## INFORMATION PROVIDED:
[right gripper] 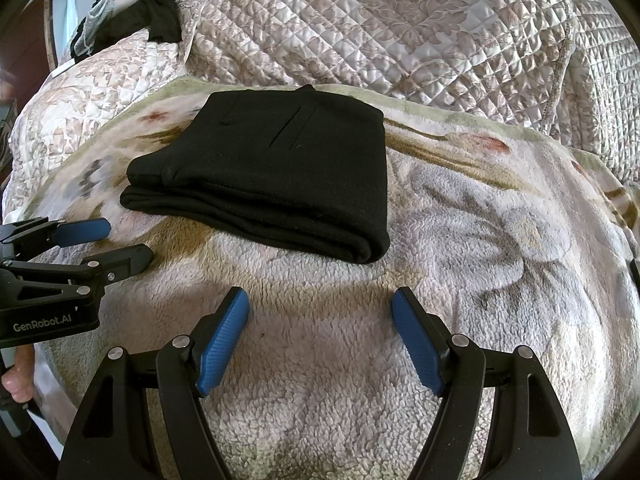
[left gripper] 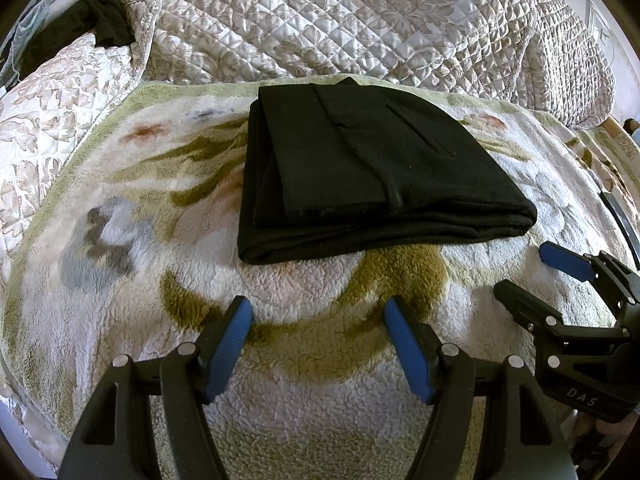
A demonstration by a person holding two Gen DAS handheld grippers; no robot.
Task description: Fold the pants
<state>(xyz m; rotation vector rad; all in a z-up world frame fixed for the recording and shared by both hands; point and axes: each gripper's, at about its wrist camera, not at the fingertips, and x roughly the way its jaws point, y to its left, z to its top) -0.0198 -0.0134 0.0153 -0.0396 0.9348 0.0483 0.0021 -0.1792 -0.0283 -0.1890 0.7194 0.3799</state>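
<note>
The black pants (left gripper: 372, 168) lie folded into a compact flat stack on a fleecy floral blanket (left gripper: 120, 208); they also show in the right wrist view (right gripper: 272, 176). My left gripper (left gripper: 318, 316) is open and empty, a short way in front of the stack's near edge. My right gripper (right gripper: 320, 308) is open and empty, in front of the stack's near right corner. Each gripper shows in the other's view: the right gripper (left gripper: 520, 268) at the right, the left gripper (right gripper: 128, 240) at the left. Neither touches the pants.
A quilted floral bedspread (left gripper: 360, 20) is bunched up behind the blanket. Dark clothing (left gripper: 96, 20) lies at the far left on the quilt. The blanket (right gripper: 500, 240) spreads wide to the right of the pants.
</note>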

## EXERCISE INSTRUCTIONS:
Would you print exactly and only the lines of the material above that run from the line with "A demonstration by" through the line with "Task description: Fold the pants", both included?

## COMPLETED TASK:
A demonstration by a person holding two Gen DAS handheld grippers; no robot.
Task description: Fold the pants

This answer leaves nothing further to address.